Instructions for the task: Using the listing, copy each whole line that features "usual".

Records shown:

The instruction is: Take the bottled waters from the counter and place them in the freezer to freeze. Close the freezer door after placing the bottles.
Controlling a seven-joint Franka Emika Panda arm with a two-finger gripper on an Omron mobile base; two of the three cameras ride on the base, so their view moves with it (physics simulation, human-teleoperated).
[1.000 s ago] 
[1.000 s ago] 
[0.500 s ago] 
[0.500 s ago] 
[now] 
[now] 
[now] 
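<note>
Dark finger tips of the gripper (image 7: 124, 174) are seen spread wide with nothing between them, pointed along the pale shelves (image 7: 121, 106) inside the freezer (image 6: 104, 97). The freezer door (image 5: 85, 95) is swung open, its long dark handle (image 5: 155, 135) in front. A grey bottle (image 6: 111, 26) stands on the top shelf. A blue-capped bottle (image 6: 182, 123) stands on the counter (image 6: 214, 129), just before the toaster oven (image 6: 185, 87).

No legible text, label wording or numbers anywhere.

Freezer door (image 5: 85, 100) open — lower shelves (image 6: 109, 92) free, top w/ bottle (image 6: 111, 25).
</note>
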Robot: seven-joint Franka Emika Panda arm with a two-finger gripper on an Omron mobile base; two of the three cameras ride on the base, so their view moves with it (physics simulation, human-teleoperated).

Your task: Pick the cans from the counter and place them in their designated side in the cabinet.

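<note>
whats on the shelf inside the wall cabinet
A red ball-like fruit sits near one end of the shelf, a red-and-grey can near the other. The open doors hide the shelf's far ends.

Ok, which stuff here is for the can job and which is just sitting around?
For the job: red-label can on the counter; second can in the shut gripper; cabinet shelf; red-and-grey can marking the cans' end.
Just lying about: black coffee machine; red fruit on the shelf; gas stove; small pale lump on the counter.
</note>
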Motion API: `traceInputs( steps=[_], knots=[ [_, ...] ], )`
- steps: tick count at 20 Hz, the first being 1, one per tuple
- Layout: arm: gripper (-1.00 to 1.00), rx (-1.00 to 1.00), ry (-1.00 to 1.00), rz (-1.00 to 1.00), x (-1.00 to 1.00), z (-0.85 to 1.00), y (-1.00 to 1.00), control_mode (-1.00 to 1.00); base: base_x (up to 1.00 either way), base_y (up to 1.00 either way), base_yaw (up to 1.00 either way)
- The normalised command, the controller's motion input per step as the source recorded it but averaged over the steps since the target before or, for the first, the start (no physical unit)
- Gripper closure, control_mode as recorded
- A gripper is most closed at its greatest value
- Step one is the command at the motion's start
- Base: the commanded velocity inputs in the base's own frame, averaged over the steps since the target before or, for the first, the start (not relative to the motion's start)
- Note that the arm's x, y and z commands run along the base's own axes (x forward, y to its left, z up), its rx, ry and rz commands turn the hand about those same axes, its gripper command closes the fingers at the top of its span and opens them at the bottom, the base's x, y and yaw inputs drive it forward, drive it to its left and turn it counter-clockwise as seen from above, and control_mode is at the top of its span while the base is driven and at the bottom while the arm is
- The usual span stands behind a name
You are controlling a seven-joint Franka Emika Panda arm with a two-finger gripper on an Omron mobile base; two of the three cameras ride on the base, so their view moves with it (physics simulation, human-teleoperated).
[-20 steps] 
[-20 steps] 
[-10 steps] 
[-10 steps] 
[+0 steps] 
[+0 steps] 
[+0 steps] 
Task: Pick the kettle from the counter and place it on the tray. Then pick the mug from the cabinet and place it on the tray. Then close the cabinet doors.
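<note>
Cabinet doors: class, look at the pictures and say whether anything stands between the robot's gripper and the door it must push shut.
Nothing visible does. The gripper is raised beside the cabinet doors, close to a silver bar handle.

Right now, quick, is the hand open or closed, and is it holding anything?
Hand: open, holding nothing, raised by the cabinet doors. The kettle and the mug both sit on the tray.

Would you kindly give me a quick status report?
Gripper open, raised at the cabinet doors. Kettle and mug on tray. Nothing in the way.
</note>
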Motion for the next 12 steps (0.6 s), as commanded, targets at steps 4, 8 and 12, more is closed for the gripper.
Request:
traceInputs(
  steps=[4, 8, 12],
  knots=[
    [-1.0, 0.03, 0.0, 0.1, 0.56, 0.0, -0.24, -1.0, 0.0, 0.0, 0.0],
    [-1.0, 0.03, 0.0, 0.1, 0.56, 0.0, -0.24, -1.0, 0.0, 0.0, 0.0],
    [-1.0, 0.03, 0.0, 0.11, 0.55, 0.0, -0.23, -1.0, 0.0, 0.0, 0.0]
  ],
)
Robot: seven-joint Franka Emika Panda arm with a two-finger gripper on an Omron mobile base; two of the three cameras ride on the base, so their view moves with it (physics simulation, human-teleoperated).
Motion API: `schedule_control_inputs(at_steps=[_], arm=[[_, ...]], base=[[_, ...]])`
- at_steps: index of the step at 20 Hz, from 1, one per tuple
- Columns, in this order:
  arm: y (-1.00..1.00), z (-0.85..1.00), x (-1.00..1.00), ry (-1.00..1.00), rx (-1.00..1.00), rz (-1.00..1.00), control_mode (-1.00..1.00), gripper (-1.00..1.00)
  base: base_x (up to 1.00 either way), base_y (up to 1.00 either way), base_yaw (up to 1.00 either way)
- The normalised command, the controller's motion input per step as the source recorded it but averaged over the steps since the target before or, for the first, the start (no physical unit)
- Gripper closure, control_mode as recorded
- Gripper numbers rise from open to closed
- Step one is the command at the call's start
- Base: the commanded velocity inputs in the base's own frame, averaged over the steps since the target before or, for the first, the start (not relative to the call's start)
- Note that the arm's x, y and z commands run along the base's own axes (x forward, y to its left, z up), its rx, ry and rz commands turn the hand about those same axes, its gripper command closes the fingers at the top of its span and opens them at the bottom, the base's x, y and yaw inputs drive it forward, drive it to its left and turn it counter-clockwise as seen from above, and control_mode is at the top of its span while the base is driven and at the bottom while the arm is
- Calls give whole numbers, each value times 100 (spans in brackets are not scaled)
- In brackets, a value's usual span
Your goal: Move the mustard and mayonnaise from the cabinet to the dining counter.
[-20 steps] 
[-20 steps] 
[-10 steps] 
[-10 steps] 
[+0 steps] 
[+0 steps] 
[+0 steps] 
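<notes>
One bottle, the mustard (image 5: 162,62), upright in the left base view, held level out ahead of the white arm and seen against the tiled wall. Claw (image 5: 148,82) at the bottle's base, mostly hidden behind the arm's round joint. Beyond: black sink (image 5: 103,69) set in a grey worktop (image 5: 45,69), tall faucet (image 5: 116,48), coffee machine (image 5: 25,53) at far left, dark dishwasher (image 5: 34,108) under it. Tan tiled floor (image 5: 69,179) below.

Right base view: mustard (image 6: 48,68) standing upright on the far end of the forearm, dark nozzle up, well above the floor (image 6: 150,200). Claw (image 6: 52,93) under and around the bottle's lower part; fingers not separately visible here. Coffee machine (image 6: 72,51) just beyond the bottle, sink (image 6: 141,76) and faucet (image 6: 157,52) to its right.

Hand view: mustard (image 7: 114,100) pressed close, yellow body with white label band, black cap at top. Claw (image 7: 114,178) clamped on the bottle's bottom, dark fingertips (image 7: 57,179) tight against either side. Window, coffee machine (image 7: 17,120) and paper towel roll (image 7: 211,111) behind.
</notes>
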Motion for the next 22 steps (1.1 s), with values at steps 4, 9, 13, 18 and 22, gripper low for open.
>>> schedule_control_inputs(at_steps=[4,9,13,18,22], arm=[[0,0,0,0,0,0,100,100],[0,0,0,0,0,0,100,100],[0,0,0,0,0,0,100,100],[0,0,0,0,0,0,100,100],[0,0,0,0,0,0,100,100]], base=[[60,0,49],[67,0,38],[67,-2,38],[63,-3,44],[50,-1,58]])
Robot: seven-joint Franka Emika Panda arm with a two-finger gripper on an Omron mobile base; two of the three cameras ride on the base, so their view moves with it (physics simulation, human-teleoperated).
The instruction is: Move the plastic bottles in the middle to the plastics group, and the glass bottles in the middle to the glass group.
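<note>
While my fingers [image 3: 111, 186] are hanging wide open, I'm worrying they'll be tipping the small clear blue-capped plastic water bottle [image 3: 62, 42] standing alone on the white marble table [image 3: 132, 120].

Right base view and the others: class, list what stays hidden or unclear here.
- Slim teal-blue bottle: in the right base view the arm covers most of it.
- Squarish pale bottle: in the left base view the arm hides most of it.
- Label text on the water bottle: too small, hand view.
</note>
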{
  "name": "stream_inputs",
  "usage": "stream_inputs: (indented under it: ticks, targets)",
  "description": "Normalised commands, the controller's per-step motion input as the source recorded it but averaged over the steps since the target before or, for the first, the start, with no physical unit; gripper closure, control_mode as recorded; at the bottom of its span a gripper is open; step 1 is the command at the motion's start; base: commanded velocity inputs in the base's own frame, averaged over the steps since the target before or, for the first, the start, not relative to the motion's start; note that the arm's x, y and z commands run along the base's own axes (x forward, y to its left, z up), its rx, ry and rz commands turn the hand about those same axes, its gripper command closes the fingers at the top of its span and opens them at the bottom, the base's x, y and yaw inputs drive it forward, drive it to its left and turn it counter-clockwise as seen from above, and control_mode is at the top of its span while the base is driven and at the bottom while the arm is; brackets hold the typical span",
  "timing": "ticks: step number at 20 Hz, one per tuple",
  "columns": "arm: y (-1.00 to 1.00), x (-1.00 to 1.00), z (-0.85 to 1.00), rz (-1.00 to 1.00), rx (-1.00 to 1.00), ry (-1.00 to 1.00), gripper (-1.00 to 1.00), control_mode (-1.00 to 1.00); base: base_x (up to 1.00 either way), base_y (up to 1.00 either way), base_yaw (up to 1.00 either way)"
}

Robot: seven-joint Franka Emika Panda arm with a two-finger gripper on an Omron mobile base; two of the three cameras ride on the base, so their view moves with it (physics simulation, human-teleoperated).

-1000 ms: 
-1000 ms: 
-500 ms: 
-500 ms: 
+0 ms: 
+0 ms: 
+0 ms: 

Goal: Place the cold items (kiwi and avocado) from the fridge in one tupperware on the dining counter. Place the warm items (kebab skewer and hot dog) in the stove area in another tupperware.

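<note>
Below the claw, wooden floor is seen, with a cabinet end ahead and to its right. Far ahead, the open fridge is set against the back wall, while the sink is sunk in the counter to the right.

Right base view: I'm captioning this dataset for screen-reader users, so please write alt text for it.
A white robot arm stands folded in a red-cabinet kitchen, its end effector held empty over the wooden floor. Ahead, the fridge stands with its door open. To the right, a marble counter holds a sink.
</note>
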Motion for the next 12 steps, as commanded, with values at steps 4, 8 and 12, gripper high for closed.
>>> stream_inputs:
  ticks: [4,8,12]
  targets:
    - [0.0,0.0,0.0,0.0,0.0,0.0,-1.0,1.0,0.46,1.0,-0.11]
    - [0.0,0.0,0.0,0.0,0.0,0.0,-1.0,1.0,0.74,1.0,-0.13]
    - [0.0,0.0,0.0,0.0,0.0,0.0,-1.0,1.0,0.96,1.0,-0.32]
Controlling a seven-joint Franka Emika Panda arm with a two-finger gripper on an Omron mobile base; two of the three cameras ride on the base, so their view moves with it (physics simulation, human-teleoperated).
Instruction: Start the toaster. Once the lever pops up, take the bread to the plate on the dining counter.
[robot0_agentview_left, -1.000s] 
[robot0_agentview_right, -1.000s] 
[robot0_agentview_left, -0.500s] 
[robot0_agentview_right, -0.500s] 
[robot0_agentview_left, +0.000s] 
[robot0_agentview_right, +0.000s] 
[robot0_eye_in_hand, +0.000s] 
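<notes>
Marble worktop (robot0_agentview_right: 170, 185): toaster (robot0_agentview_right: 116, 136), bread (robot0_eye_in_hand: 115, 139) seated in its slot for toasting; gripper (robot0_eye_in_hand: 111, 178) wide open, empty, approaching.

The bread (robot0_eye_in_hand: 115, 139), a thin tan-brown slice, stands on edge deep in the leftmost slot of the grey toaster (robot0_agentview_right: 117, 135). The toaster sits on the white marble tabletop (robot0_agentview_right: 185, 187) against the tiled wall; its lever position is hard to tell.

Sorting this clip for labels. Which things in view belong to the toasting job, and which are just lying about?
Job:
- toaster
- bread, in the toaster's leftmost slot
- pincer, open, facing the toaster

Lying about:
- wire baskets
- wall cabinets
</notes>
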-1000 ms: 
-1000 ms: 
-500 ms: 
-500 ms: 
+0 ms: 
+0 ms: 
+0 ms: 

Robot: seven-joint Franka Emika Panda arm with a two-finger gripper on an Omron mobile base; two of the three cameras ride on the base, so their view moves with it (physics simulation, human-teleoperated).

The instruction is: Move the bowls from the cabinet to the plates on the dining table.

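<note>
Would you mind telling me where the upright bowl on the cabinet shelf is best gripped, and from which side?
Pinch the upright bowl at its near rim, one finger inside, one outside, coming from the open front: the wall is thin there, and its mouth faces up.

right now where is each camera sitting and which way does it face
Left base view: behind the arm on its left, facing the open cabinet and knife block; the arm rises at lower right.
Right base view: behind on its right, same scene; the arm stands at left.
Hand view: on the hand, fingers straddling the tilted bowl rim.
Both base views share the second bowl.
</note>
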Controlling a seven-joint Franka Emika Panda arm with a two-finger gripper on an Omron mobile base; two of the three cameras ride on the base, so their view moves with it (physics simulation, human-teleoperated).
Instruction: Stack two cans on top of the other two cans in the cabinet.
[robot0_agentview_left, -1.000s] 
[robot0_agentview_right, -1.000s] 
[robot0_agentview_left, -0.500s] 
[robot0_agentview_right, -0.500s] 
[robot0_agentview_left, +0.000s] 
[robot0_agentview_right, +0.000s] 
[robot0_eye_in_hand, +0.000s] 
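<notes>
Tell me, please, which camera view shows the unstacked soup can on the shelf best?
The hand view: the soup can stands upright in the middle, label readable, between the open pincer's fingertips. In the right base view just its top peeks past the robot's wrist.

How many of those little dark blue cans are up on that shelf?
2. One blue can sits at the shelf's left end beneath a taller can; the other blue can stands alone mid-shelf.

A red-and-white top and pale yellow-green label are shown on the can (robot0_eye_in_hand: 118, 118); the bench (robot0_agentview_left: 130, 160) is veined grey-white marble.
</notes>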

Written reply:
- The usual span stands behind a name
- In brackets, a value's usual span

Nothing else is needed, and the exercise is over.